Lloyd's Algorithm provides an effective iterative method to find optimal quantization levels.
Visualization enhances understanding by showing the dynamic process of clustering and convergence.

References

Lloyd, S. P. (1982). Least squares quantization in PCM. IEEE Transactions on Information Theory, 28(2), 129-137.

Note: The complete code provided can be run in a Python environment with the necessary libraries installed. Running the code will display the clustering process at each iteration, offering a visual and practical understanding of Least Squares Quantization using Lloyd's Algorithm.

Complete Code with Detailed Comments:

import numpy as np
import matplotlib.pyplot as plt

# Generate Sample Data
np.random.seed(0)
data = np.vstack((
    np.random.normal(0, 0.5, (100, 2)),  # Cluster around (0, 0)
    np.random.normal(3, 0.5, (100, 2)),  # Cluster around (3, 3)
    np.random.normal(6, 0.5, (100, 2))   # Cluster around (6, 6)
))

# Initialize Codebook
K = 3  # Number of clusters
initial_indices = np.random.choice(len(data), K, replace=False)
codebook = data[initial_indices]

# Define the Plotting Function
def plot_iteration(data, assignments, codebook, iteration):
    plt.figure(figsize=(8, 6))
    plt.title(f'Iteration {iteration}')

    # Plot data points colored by their assigned cluster
    for k in range(K):
        cluster_data = data[assignments == k]
        plt.scatter(cluster_data[:, 0], cluster_data[:, 1], label=f'Cluster {k}')

    # Plot codebook vectors (centroids)
    plt.scatter(codebook[:, 0], codebook[:, 1], c='black', marker='x', s=100, label='Centroids')

    plt.xlabel('Feature 1')
    plt.ylabel('Feature 2')
    plt.legend()
    plt.grid(True)
    plt.show()

# Implement Lloyd's Algorithm
def lloyds_algorithm(data, codebook, max_iters=100, tol=1e-6):
    # Store the history of codebooks for plotting (optional)
    codebook_history = [codebook.copy()]

    for iteration in range(max_iters):
        # Assignment Step
        distances = np.linalg.norm(data[:, np.newaxis] - codebook, axis=2)
        assignments = np.argmin(distances, axis=1)

        # Update Step
        new_codebook = np.array([
            data[assignments == k].mean(axis=0) if len(data[assignments == k]) > 0 else codebook[k]
            for k in range(K)
        ])

        # Store the new codebook (optional)
        codebook_history.append(new_codebook.copy())

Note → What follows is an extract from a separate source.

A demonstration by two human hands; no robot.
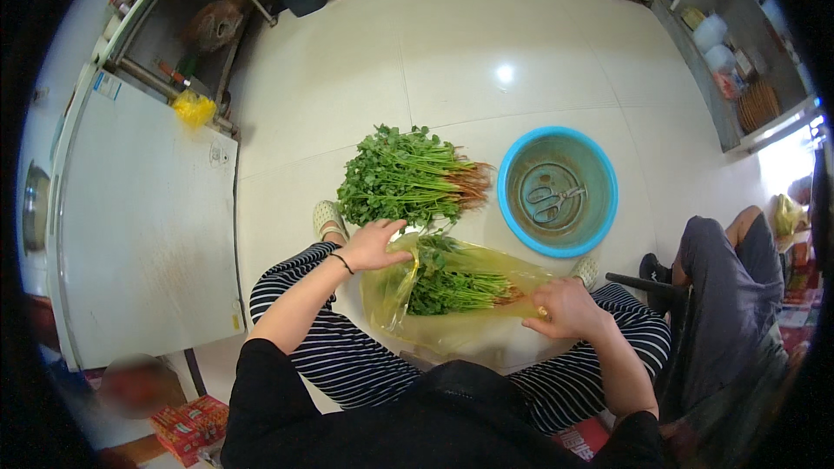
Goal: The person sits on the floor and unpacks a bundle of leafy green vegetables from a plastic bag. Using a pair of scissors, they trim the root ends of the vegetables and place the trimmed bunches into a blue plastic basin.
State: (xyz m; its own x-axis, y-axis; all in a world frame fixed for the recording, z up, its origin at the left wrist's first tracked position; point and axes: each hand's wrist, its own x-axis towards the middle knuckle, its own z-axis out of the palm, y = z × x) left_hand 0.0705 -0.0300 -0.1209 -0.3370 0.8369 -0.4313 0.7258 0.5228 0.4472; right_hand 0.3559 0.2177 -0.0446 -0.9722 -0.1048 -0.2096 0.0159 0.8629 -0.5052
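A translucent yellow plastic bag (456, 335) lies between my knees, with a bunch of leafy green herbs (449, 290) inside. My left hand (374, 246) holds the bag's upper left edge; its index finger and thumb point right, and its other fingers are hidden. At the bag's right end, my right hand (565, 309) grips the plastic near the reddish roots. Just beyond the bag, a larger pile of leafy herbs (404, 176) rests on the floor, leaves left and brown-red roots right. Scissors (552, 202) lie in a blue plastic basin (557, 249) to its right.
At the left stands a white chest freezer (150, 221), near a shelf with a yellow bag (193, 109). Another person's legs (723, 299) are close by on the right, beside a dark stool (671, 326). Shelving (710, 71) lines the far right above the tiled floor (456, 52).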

        # Plot the current state
        plot_iteration(data, assignments, new_codebook, iteration)

        # Convergence Check
        diff = np.linalg.norm(new_codebook - codebook)
        if diff < tol:
            print(f'Converged at iteration {iteration}')
            break

        codebook = new_codebook

    return codebook, assignments, codebook_history

# Run the Algorithm
final_codebook, assignments, codebook_history = lloyds_algorithm(data, codebook)

Converged at iteration 2

Iteration 0

Iteration 1

Iteration 2

Feel free to experiment with the code by changing parameters such as the number of clusters K, the maximum number of iterations max_iters, or the convergence tolerance tol. This hands-on experience will further solidify your understanding of the algorithm and its applications in quantization and clustering.